The continuing strength of New Argentine Cinema is demonstrated by two films on release this week. Dazzlingly inventive throughout, Esteban Sapir's La Antena is a noirish fantasy set in the Year XX in the City Without a Voice, whose population has been struck dumb by the TV broadcasts of the sinisterly omnipresent Alejandro Urdapilleta.

Drawing on the look and mood of such Expressionist classics as Metropolis (1927), this futuristic parable is pleasingly intricate. Urdapilleta particularly revels in his devilry, as he, medical sidekick Carlos Pineiro and rodentine henchman Raul Hochman target speccy inventor Rafael Ferro, who alone can save mystery singer Florencia Raggi and her blind son, and, thus, frustrate Urdapilleta's plan to steal the very words out of the citizens' mouths. But what sets this apart is Sapir's brilliant pastiche of silent screen style, with the use of superimposition, silhouette and studio-bound décor even surpassing that in Guy Maddin's majestic melodrama, Careful (1992).
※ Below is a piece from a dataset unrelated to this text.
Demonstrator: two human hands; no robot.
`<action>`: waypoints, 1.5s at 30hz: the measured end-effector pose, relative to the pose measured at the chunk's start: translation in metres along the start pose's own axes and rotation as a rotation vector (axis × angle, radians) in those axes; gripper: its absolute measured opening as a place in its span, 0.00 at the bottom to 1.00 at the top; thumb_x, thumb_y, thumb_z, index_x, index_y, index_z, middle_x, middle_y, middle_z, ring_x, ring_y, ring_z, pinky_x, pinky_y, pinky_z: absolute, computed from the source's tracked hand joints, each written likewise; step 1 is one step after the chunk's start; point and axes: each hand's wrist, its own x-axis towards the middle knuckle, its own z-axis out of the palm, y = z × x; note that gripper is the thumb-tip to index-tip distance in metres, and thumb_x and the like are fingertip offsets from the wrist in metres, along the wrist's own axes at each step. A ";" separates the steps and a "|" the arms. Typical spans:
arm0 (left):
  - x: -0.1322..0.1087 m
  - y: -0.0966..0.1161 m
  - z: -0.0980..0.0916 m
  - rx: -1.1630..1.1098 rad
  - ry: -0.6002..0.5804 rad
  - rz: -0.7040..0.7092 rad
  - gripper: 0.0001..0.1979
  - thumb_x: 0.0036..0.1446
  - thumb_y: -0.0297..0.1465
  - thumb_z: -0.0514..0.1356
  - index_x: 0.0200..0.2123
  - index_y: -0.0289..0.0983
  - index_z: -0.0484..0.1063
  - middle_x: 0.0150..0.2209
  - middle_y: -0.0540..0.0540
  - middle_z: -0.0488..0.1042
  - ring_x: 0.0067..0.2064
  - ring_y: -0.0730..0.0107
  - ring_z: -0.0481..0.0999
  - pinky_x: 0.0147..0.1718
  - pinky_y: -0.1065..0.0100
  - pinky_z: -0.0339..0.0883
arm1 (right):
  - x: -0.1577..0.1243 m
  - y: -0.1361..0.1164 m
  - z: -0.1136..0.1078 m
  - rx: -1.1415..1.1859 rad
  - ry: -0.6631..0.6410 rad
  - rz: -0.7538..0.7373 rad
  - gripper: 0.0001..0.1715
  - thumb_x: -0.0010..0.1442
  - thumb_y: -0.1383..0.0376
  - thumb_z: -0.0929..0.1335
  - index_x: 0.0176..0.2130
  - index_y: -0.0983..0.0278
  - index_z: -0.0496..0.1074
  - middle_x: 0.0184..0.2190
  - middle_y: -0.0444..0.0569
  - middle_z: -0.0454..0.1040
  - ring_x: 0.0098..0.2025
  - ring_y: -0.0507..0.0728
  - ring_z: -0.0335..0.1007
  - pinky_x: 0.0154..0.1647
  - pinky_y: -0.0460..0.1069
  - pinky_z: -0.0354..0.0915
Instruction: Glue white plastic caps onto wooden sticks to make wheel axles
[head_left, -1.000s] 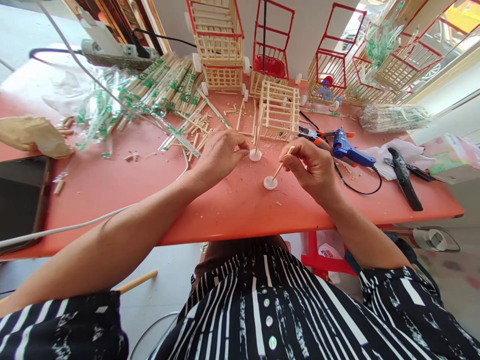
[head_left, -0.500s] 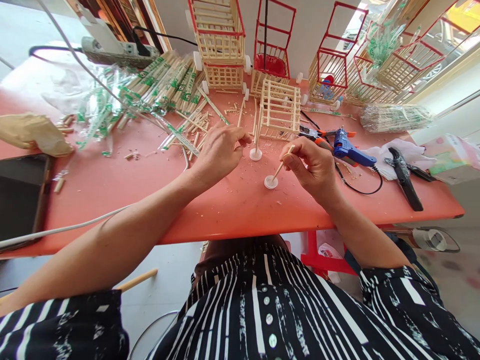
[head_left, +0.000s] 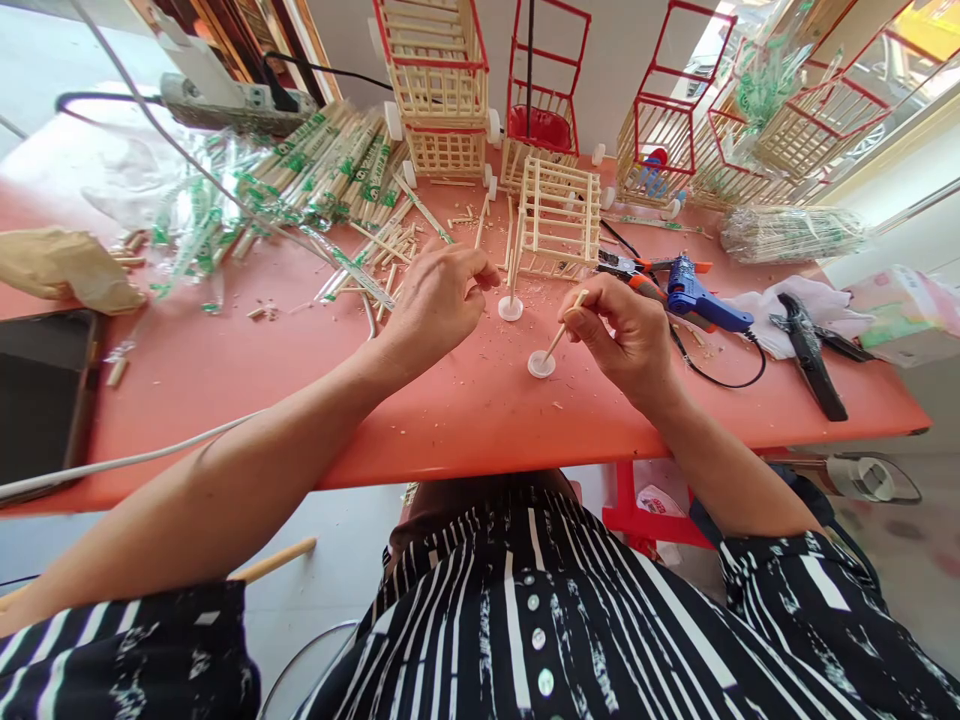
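Note:
My right hand [head_left: 622,325] pinches a short wooden stick [head_left: 556,340] between thumb and fingertips. The stick leans, its lower end on a small white plastic disc [head_left: 541,364] lying on the table. My left hand [head_left: 442,290] is just left of a second white disc [head_left: 511,309], which has a thin stick standing on it. Its index finger and thumb are curved with a gap between them, and I see nothing held there. Behind the hands is a small slatted cage-like frame of sticks [head_left: 561,215].
Wrapped chopsticks [head_left: 330,165] and loose stick pieces [head_left: 390,250] lie at left. Stick-built carts with red edging [head_left: 442,65] stand behind. To the right are a blue glue gun [head_left: 701,300], pliers [head_left: 622,265] and a black-handled tool [head_left: 810,355]. A cable [head_left: 135,460] crosses the left side.
Almost nothing differs. Both hands, the pinched stick and the discs stay in nearly the same places, with only a very slight shift of the view.

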 end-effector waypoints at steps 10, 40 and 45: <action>-0.001 -0.001 0.001 -0.028 0.018 -0.019 0.13 0.54 0.22 0.55 0.35 0.43 0.77 0.43 0.48 0.83 0.47 0.57 0.77 0.52 0.56 0.69 | 0.000 -0.001 0.000 -0.082 0.014 -0.003 0.21 0.71 0.49 0.67 0.32 0.61 0.68 0.28 0.42 0.70 0.29 0.50 0.66 0.32 0.48 0.61; 0.002 -0.005 0.002 -0.134 0.025 -0.036 0.07 0.61 0.30 0.62 0.39 0.41 0.81 0.42 0.46 0.83 0.45 0.59 0.79 0.50 0.57 0.70 | -0.004 -0.003 0.000 -0.268 0.001 -0.102 0.17 0.72 0.59 0.66 0.30 0.60 0.67 0.28 0.44 0.74 0.29 0.52 0.65 0.34 0.50 0.59; 0.003 -0.013 0.003 -0.084 -0.048 -0.046 0.07 0.58 0.28 0.61 0.35 0.41 0.81 0.41 0.46 0.83 0.45 0.58 0.79 0.52 0.56 0.70 | -0.004 -0.003 0.000 -0.264 -0.006 -0.096 0.16 0.72 0.60 0.66 0.30 0.60 0.67 0.28 0.44 0.75 0.29 0.52 0.67 0.34 0.50 0.60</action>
Less flamboyant, but equally compelling, is Lucia Puenzo's XXY, which is set on the Uruguayan coast and centres on the crisis of identity blighting Inés Efron. A teenage hermaphrodite who lives as a girl, Efron is being coerced into making a decision about her future by marine biologist Ricardo Darín and his wife Valeria Bertucelli, who has invited plastic surgeon German Palacios, his wife Carolina Pelereti and their hormonal (and latently gay) son Martín Piroyanski to stay and discuss the options. However, Efron is unwilling to be rushed, even though she's being bullied by classmate Luciano Nobile, whose pals at one point nearly gang rape her before Darin intervenes.

Eschewing easy solutions and delicately played by a fine cast, this tense drama is beautifully photographed by Natasha Braier in langurous long shots that allow the various dilemmas to simmer in their inexpressible emotionality.

Lebanese actress Nadine Labaki similarly considers the strains placed upon family ties in a time of crisis in her directorial debut, Caramel. Set in a Beirut beauty parlour, this is an assured insight into the dilemmas facing women in a society caught between oppressive patriarchy and Western chic. Labaki herself stars as a free spirit slowly realising the drawbacks of an affair with a married man, while Yasmine Elmasri fears her future husband will discover she's not a virgin, Gisèle Aouad fights the curse of ageing, Sihame Haddad struggles to suppress resentment for her older sister, and Joanna Moukarzel tries to control her lesbian urges.

Adroitly shifting tone between soap and sitcom, this is consistently amusing and frequently revealing. Moreover, it makes a fine companion piece to the recent Franco-Iranian animation, Persepolis.

Finally, in Heartbeat Detector, calculating suit Jean-Pierre Kalfon orders in-house psychologist Mathieu Amalric to assess the sanity of French chemical company director Michel Lonsdale after the German head office becomes concerned by reports of his increasingly erratic behaviour. However, as Amalric (a loner whose own life is far from even-keeled) begins his investigation, he comes to realise that the firm's shiny façade hides a murky past.

Suggesting that the competitive spirit of modern capitalism originated in the political excesses of the early 20th century, Nicolas Klotz's simmering adaptation of François Emmanuel's bestseller is a searing indictment of corporate responsibility that will intrigue conspiracy theorists, as Amalric becomes aware of the sinister motives for his mission and the significance of Lonsdale's membership of a long-disbanded string quartet. Dark, intense and deeply disconcerting.